Conventional wisdom has long held that adult stem cells are only 
capable of forming their tissue of origin. Researchers have isolated 
stem cells from only some of the body's organs and tissues, including 
the blood, brain, skeletal muscle, heart muscle and most recently 
from skin. They hope to discover whether stem cells also exist for 
other key organs such as the pancreas, liver and spinal cord. Much 
adult stem cell research focuses on identifying the genes and 
molecules that define such cells and allow them to replenish 
themselves indefinitely as they produce the various cell types of 
their organs—the defining characteristics of a stem cell. Learning to 
grow and manipulate adult stem cells in the lab might also allow 
researchers to create tissue regenerating treatments from them. 

A series of headline-grabbing results in the late 1990s and early 
this decade suggested that specific adult stem cells such as those 
from the blood seemed able to exceed expectations and transform 
themselves into other organs and tissues. When engineered to glow 
green and injected into mice, these studies revealed glowing cells in 
unexpected organs such as the brain, heart and liver. The discoverers 
dubbed the process transdifferentiation. 

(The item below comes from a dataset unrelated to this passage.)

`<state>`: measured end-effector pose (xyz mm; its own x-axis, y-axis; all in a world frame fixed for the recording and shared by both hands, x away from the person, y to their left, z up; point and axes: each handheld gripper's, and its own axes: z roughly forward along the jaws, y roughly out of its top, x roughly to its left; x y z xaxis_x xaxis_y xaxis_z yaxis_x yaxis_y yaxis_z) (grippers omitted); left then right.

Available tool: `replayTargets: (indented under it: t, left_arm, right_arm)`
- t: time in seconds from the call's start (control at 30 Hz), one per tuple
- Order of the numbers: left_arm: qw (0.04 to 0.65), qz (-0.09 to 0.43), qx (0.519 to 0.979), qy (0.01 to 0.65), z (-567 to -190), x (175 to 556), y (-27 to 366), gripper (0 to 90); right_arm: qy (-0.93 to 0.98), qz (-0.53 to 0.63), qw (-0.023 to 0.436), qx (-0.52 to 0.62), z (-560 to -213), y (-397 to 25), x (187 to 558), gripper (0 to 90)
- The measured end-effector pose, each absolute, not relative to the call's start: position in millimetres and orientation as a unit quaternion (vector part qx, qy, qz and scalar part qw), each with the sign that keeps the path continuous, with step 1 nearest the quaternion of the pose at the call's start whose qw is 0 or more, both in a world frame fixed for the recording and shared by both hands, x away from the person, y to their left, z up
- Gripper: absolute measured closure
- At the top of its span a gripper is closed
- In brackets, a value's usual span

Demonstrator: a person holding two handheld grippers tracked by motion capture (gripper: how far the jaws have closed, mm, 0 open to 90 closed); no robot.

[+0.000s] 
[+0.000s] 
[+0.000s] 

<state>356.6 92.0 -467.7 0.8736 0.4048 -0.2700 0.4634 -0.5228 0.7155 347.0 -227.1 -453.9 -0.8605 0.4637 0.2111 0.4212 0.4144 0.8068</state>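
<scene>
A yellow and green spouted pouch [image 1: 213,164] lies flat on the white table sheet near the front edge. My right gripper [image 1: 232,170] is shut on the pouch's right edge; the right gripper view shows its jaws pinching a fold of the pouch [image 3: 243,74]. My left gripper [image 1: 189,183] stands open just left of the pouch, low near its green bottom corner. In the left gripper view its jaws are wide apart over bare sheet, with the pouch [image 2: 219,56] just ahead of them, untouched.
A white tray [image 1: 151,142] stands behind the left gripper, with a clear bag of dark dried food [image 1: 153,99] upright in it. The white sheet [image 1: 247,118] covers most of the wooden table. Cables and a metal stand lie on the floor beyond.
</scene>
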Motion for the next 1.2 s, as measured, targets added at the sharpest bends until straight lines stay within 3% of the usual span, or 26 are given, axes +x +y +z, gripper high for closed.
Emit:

Within a few years, however, laboratories that tried to replicate the 
findings either failed or came up with simple explanations for them 
such as fusion between the injected cells and those in the identified 
organs. A September 2002 follow-up study found no evidence for 
widespread transdifferentiation of blood-forming stem cells in brain, 
liver, kidney, gut and other tissues. Transdifferentiation may occur, 
but if so it must be a rare event, says stem cell and cardiovascular 
researcher Kenneth Chien of the Harvard Stem Cell Institute. 

Scientists were even more stunned in July 2002 when researchers led 
by stem cell biologist Catherine Verfaillie at the University of 
Minnesota reported that bone marrow–derived cells they had injected 
into young embryos contributed to all three embryonic layers, just as 
embryonic stem cells would do. 

Verfaillie and colleagues were trying to grow stem cells extracted 
from rodent mesenchyme, a component of bone marrow that contributes 
to fat, skeleton and muscle. Bone marrow cells do not normally grow 
in the lab, but the team reported that by carefully controlling the 
amount of oxygen the cells received along with other growth 
conditions, they could keep the cells alive for at least a year. In 
the process, the cells seemed to turn into something else, the 
experiments indicated. Rather than showing up only in the mesoderm, 
or middle layer of the embryo where future mesenchymal cells reside, 
the cells had spread to the two adjacent layers, which form other 
tissues such as skin, brain and gut, according to the group's report 
in Nature. 

The researchers speculated that their cells, which they called 
multipotent adult precursor cells (MAPCs), might have regressed to a 
more primitive state in culture or were left over from embryonic 
development. "That started a lot of excitement that there might be 
these adult stem cells that had the potential of embryonic stem 
cells,'' says stem cell researcher Amy Wagers of the Joslin Diabetes 
Center in Boston. 

Hoping to confirm the result by replicating it, other laboratories 
tried unsuccessfully to grow the cells. Wagers, then a postdoctoral 
fellow in the Stanford University lab of stem cell biologist Irving 
Weissman, spent a week in Verfaillie's lab in 2002 trying to learn to 
culture MAPCs. "They're very fussy," she says. Even Verfaillie, who 
announced she would teach a course on growing the cells in lab 
dishes, had problems culturing them at times, according to Weissman.